### Exercise
Gather all lines in the data that hold the string "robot".

[Data for analysis Boundary: Start]

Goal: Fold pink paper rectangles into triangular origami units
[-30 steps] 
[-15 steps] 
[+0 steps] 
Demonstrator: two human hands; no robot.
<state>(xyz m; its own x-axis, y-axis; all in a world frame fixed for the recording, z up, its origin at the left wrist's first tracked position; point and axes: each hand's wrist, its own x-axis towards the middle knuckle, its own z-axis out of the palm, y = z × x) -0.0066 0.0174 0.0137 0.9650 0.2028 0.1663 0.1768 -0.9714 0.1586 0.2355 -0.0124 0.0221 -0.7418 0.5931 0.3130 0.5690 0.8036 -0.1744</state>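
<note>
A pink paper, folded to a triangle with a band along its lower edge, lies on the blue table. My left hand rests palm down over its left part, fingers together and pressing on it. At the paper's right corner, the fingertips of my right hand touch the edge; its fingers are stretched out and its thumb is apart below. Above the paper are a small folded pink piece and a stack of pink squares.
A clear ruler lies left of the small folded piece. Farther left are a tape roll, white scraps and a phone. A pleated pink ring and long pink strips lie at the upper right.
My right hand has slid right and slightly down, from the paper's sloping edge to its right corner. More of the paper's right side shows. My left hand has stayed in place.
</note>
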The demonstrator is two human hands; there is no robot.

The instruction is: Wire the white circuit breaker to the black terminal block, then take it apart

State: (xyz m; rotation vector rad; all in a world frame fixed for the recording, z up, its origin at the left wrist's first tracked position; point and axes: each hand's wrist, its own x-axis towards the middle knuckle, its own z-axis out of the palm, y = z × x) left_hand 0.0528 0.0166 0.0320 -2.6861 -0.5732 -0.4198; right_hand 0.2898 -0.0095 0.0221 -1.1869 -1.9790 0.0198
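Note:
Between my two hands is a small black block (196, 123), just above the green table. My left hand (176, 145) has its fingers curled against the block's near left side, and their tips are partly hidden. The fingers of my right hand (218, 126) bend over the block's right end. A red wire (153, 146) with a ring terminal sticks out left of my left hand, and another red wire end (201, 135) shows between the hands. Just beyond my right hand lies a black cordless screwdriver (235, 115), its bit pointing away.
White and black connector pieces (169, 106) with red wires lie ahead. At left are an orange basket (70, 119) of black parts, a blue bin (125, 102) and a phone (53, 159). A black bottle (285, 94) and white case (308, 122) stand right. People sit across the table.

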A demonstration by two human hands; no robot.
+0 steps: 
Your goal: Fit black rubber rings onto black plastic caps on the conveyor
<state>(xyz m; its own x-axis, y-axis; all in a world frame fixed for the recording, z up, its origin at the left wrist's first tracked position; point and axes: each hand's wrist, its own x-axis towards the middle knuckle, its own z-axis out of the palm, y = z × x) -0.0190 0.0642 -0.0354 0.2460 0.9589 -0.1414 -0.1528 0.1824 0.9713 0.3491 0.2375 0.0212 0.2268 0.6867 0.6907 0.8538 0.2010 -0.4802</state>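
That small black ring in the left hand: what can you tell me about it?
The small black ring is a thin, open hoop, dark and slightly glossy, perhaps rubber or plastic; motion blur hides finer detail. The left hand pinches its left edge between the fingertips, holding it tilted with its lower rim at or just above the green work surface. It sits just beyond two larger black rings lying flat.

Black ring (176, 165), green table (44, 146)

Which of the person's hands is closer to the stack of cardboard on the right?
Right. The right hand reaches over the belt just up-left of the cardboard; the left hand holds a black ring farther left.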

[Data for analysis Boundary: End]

### Solution to the problem
Demonstrator: two human hands; no robot.
The demonstrator is two human hands; there is no robot.
A demonstration by two human hands; no robot.

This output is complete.